Ethereum has been in the limelight in the recent weeks due to its sudden price increase and it reaching $4,000 per coin. In the recent weeks the market has taken a dip in general. The leading crypto favorite, Bitcoin has especially seen an unexpected dip after Tesla announced that they would stop accepting it as a form of payment. It’s currently sitting at around $40,000 per coin.
The reasoning was that it is not environmentally friendly due to the large amounts of energy needed to mine it. There have also been various tweets from Tesla CEO, Elon Musk adding fuel to the fire. Some people see this as a buying opportunity while the price is low but, others are questioning the future of the crypto market and also looking to alternatives to Bitcoin. That’s when attention fell on Ethereum. Lets take a look at what is considered the world 2nd most popular crypto currency.
Ethereum dates back to 2015. It the crypto currency is a product of the Ethereum network which is a decentralized blockchain network. It is very similar to Bitcoin but, it has some features that Bitcoin does not have. Such as its own programming language and people can use it to build apps on the Ethereum network. If you follow our blogs then you remember that we wrote about NFT’s a while ago. Well the emerging NFT market is running on the Ethereum network so that is bringing it more widespread attention from investors, the media and is adding to its price.

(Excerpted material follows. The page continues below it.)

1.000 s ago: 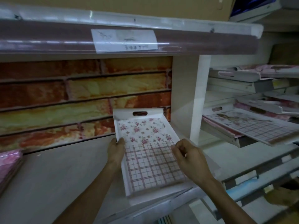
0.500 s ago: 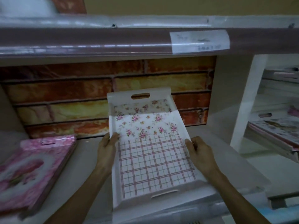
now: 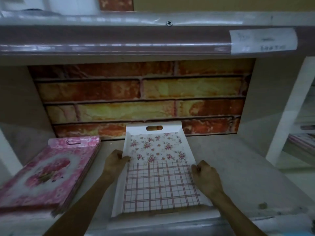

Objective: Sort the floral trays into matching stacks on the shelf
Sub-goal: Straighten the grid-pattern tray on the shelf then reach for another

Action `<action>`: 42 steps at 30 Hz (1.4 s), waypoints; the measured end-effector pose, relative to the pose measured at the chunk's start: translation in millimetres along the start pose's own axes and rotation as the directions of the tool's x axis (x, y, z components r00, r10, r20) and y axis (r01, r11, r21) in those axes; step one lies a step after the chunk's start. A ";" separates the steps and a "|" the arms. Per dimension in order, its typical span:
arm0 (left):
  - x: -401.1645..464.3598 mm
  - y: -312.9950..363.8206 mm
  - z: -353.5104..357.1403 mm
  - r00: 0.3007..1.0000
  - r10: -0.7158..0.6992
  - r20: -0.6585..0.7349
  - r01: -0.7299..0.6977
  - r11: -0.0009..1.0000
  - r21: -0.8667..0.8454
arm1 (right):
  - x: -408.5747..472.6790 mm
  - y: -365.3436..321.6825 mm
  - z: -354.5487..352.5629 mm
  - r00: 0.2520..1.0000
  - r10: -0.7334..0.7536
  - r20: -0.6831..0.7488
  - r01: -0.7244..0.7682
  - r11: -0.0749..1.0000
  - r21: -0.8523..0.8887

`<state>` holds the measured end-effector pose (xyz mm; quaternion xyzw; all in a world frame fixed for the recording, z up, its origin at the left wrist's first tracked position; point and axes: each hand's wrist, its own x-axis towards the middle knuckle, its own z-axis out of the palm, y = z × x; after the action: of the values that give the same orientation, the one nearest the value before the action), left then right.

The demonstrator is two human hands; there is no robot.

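White rectangular tray (image 3: 156, 169), floral and checked, gripped by both hands.

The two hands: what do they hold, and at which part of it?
Both hold the white tray with flowers and checks: the left hand grips its left side rim, the right hand its right side rim, about halfway along.

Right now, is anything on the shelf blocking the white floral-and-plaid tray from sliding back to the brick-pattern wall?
Nothing visible does. The white floral-and-plaid tray, held by the left hand and right hand, has bare shelf around it. The pink tray stack lies apart, to its left.
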<state>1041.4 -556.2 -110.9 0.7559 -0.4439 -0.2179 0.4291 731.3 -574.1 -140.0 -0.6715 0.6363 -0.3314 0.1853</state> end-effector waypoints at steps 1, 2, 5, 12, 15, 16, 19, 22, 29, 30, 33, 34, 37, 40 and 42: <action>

New Ethereum 2.0 Coming Soon
One thing to note is that there is already an Ethereum 2.0 that is in the works which will run faster and will be overall more efficient. One added benefit to this Ethereum 2.0 update is that it will now move to a proof of stake model to mine instead of proof of work which is currently in use. Graphics cards are used to perform the POW and this in turn has led to shortages in graphics cards and increased prices from resellers also less natural resources being used to make the cards. This seems like a very smart move ever since the issue of sustainability has been brought up.